14.6 Relative Humidity and Cloud Phase Distributions at 0°C to -40°C over the Southern Ocean: Scale Aware Comparisons between in-Situ Observations and CAM5 Simulations

Friday, 13 July 2018: 9:45 AM
Regency D (Hyatt Regency Vancouver)
Minghui Diao, San Jose State Univ., San Jose, CA; and J. D'Alessandro, C. Wu, X. Liu, J. B. Jensen, and B. B. Stephens

Mixed-phase clouds have large impacts on Earth's climate system through cloud radiative effects. A key step to evaluate the representations of mixed-phase clouds in global climate models (GCMs) is to conduct comparisons between simulations and observations on comparable spatial scales. However, the large gap between the spatial resolutions of aircraft-based in-situ observations (e.g., ~100 m horizontal scale) and the horizontal grid box scales of GCMs (e.g., ~25 km to 100 km) produces a major obstacle for conducting direct comparisons between these two types of datasets.

In this work, we will present scale-aware comparisons between airborne in-situ observations over the Southern Ocean and simulations from the NCAR Community Atmosphere Model Version 5 (CAM5).
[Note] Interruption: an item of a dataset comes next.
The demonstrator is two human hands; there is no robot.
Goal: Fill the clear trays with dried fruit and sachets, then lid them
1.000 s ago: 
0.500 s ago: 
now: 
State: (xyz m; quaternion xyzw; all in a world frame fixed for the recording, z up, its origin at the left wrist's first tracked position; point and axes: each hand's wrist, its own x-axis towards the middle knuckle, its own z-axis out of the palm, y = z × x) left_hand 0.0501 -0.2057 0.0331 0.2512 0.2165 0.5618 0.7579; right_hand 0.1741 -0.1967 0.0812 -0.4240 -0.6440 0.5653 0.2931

The coexistence of ice particles and supercooled liquid water often imposes significant challenges to observational techniques due to the overlapping size ranges of various cloud hydrometeors, and thus it is difficult to rely on a single type of instrument to detect thermodynamic phases. To resolve this problem, we developed a comprehensive method that separates three cloud phases, ice, liquid and mixed-phase, based on a suite of instrumentation onboard the NSF Gulfstream-V research aircraft. For model-observation comparisons, in-situ observations were spatially averaged to various scales (i.e., 2, 5, 10, 20, and 40 km), which were compared with CAM5 simulations (i.e., 0.5 degree horizontal grid spacing) spatially interpolated onto the research aircraft flight track. Our scale-aware comparisons examined the sensitivity of comparison results to the horizontal scales of the two datasets. The comparison results to be shown include occurrence frequencies of three cloud phases, relative humidity distribution, ice and liquid supersaturation, ice and liquid water content, etc. Suggestions on cloud micro- and macrophysics parameterizations for ice and mixed-phase clouds in CAM5 model will be given as a result of our comparisons.